Shaltry v. United States (In Re Home America T v. Appliance-Audio, Inc.)

193 B.R. 929, 75 A.F.T.R.2d (RIA) 2538, 1995 U.S. Dist. LEXIS 5880, 1995 WL 831063
CourtDistrict Court, D. Arizona
DecidedApril 18, 1995
DocketCIV 94-990 PHX RCB, CIV 94-991 PHX RCB. Bankruptcy No. B-89-8322 PHX RTB
StatusPublished
Cited by1 cases

This text of 193 B.R. 929 (Shaltry v. United States (In Re Home America T v. Appliance-Audio, Inc.)) is published on Counsel Stack Legal Research, covering District Court, D. Arizona primary law. Counsel Stack provides free access to over 12 million legal documents including statutes, case law, regulations, and constitutions.

Bluebook
Shaltry v. United States (In Re Home America T v. Appliance-Audio, Inc.), 193 B.R. 929, 75 A.F.T.R.2d (RIA) 2538, 1995 U.S. Dist. LEXIS 5880, 1995 WL 831063 (D. Ariz. 1995).

Opinion

BROOMFIELD, Chief Judge.

The United States appeals the bankruptcy court’s entries of judgment for the Trustee in two adversary proceedings. The court heard oral argument on April 10, 1995 and now rules.
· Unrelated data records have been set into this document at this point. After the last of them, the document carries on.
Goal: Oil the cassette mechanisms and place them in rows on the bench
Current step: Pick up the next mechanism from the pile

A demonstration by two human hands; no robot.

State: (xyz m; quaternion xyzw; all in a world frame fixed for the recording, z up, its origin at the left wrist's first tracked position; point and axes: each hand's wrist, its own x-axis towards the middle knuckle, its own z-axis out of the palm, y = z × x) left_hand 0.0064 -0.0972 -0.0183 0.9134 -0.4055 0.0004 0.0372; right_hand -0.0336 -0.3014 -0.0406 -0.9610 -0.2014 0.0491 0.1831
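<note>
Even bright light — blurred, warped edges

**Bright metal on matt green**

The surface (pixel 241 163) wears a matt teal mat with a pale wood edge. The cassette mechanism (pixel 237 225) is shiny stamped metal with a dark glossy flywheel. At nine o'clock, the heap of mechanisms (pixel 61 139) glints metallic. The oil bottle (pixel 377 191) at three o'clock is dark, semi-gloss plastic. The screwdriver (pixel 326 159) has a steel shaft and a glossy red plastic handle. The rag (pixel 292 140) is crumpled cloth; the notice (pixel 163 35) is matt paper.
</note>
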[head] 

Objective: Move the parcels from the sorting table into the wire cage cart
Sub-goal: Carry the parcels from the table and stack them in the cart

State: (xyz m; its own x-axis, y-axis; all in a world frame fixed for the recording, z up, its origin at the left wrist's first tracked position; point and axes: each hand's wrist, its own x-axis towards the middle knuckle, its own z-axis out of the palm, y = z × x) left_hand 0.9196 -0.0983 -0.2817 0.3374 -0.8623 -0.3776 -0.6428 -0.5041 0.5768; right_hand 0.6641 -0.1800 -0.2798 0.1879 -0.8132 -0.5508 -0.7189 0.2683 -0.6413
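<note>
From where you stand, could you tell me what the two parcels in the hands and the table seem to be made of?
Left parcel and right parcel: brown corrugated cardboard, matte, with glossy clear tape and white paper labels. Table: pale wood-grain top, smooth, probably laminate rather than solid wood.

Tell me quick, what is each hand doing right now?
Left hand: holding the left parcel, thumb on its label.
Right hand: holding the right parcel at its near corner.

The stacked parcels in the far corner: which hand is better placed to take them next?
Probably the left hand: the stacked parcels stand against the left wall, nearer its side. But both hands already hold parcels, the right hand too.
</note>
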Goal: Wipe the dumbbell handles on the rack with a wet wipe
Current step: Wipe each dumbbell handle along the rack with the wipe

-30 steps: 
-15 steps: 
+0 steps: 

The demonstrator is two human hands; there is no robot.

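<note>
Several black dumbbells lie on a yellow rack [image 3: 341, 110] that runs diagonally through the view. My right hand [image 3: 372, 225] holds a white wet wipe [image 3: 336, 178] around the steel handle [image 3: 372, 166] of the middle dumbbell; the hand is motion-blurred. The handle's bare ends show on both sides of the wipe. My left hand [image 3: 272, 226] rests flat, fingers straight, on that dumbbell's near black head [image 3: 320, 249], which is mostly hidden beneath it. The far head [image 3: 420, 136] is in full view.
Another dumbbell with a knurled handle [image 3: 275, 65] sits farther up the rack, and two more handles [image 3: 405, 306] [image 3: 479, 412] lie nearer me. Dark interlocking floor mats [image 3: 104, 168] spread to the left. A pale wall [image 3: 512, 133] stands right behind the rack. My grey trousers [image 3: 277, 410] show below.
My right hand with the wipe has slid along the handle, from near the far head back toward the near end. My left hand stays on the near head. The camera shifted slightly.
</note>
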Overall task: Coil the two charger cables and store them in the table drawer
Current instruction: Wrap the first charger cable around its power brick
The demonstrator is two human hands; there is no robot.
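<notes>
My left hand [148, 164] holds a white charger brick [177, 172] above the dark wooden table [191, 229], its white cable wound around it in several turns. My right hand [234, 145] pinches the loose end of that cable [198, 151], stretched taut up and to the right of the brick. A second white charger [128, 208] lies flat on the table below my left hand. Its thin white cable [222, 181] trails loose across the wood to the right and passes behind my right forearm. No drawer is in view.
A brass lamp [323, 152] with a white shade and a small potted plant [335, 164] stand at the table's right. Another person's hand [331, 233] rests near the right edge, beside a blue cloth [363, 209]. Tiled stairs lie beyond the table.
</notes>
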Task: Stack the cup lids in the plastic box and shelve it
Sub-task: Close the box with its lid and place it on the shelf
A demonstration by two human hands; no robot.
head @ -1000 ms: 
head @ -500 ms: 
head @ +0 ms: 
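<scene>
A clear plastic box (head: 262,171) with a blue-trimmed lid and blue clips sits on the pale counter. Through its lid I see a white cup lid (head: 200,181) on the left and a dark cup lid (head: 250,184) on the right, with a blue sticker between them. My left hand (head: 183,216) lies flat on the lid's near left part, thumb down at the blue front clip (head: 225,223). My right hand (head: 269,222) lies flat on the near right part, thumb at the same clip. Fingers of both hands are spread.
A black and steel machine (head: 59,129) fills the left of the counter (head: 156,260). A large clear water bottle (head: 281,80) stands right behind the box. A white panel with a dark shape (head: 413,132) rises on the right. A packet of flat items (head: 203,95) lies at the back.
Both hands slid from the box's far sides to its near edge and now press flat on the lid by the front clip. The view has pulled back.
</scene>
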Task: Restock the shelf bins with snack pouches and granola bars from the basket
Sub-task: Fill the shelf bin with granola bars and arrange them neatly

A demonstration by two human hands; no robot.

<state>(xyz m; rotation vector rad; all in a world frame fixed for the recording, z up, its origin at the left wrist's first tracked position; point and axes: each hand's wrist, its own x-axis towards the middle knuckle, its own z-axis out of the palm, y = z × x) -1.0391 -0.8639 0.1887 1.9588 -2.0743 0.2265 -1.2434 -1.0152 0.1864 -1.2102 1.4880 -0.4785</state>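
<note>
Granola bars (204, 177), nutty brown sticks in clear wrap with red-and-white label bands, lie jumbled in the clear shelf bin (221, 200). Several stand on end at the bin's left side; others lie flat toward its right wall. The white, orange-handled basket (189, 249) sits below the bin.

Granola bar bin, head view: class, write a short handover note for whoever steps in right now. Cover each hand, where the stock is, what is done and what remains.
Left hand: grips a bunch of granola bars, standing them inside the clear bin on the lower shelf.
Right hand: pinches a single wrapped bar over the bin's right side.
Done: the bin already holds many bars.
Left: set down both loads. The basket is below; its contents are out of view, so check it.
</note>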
I. FACTS AND PROCEDURAL BACKGROUND

This case is about net operating losses (“NOLs”). NOLs are created when a taxpayer’s deductible business expenses for a given year exceed its gross income for the year. 26 U.S.C. § 172(c). The Internal Revenue Code permits a taxpayer to carry the loss back to each of the three taxable years preceding the year the NOLs are sustained. Id. § 172(b)(1)(A), (b)(2). If any losses remain at the end of the three-year carryback period, they carry over for the next fifteen years from the year in which the loss occurred. Id. § 172(b)(1)(B). Alternatively, the taxpayer can elect to forego the carry-back period and use the NOLs exclusively for future years. Id. § 172(b)(3)(C). “Such election, once made for any taxable year, shall be irrevocable for that taxable year.” Id.
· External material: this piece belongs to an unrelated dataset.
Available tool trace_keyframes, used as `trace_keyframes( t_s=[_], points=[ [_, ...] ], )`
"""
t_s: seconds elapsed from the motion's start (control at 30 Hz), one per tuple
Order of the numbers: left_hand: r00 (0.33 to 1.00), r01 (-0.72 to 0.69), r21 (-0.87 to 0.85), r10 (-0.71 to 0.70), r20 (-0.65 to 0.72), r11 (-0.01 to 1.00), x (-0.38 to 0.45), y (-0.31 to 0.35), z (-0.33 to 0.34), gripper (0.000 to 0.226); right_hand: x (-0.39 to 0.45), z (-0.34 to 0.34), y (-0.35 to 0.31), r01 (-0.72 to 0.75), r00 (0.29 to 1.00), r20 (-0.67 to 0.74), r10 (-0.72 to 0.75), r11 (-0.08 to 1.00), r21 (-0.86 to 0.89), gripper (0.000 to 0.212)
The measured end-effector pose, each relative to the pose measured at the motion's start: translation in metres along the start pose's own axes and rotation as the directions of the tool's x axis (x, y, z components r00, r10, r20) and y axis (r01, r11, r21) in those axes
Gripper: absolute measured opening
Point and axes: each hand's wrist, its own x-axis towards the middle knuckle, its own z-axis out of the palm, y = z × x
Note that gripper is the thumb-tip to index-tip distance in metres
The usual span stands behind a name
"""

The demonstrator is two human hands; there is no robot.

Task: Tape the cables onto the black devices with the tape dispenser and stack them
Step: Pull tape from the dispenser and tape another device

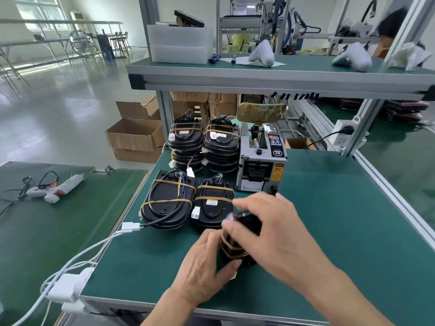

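A black device point(237, 243) with amber tape bands across it lies on the green table near me. My left hand point(204, 262) grips its near side, thumb against its edge. My right hand point(270, 227) covers its far end, fingers curled over it. Two taped devices lie flat just beyond, one at the left point(167, 201) with its cable and white plug trailing off, another beside it point(213, 205). Behind them stand two stacks of taped devices, a left stack point(186, 142) and a right stack point(221, 144). The grey tape dispenser point(261, 158) stands to the right of the stacks.
A green upper shelf point(270, 67) overhangs the back of the table. A glue gun point(56, 188) lies on the left bench. White cables and a power strip point(68, 288) hang at the table's left front corner. Cardboard boxes point(135, 137) sit on the floor.
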Motion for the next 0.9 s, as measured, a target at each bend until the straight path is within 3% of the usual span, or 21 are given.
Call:
trace_keyframes(
  t_s=[0.07, 0.13, 0.23, 0.37, 0.53, 0.9],
  points=[
    [1.000, -0.015, 0.018, 0.015, -0.011, 1.000, 0.000, 0.001, -0.001, 0.041, 0.017, -0.016, 0.012, -0.036, 0.988, -0.142, 0.064, 0.981, 0.191, 0.031],
    [0.999, -0.020, 0.020, 0.021, -0.024, 1.000, 0.001, 0.004, -0.002, 0.046, 0.044, -0.024, 0.031, -0.162, 0.945, -0.203, 0.256, 0.907, 0.388, 0.017],
    [0.997, -0.038, 0.031, 0.040, -0.059, 0.999, 0.001, 0.005, -0.002, 0.047, 0.081, -0.012, 0.077, -0.383, 0.849, -0.129, 0.513, 0.764, 0.520, 0.015],
    [0.995, -0.028, 0.039, 0.031, -0.090, 0.999, 0.001, 0.005, -0.002, 0.047, 0.101, 0.020, 0.117, -0.562, 0.749, 0.017, 0.662, 0.622, 0.545, 0.023],
    [0.994, -0.037, 0.040, 0.041, -0.100, 0.999, 0.002, 0.005, -0.002, 0.044, 0.110, 0.042, 0.128, -0.601, 0.691, 0.017, 0.723, 0.560, 0.570, 0.023],
    [0.997, -0.024, 0.024, 0.026, -0.066, 0.999, 0.000, 0.002, -0.001, 0.036, 0.126, 0.060, 0.125, -0.626, 0.623, -0.053, 0.780, 0.538, 0.564, 0.022]
  ],
)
Prior to March 31, 1989, Maryland Investments, Inc. (“Maryland”) owned 75% of the voting stock of Home America T.V. Appliance Audio, Inc. (“Home America”). On March 31, 1989, Maryland purchased the remaining 25% of Home America’s voting stock.

On September 6, 1989, Home America’s creditors filed an involuntary petition under Chapter 7 of the Bankruptcy Code against Home America. The Trustee was appointed on September 20,1989.

On September 19, 1989, after the Chapter 7 petition had been filed but before the Trustee had been appointed, Maryland filed a consolidated federal income tax return on behalf of itself and Home America for the taxable year ending June 30, 1989. The return included Home America’s activity during the period in which it was Maryland’s wholly-owned subsidiary, April 1, 1989 through June 30,1989.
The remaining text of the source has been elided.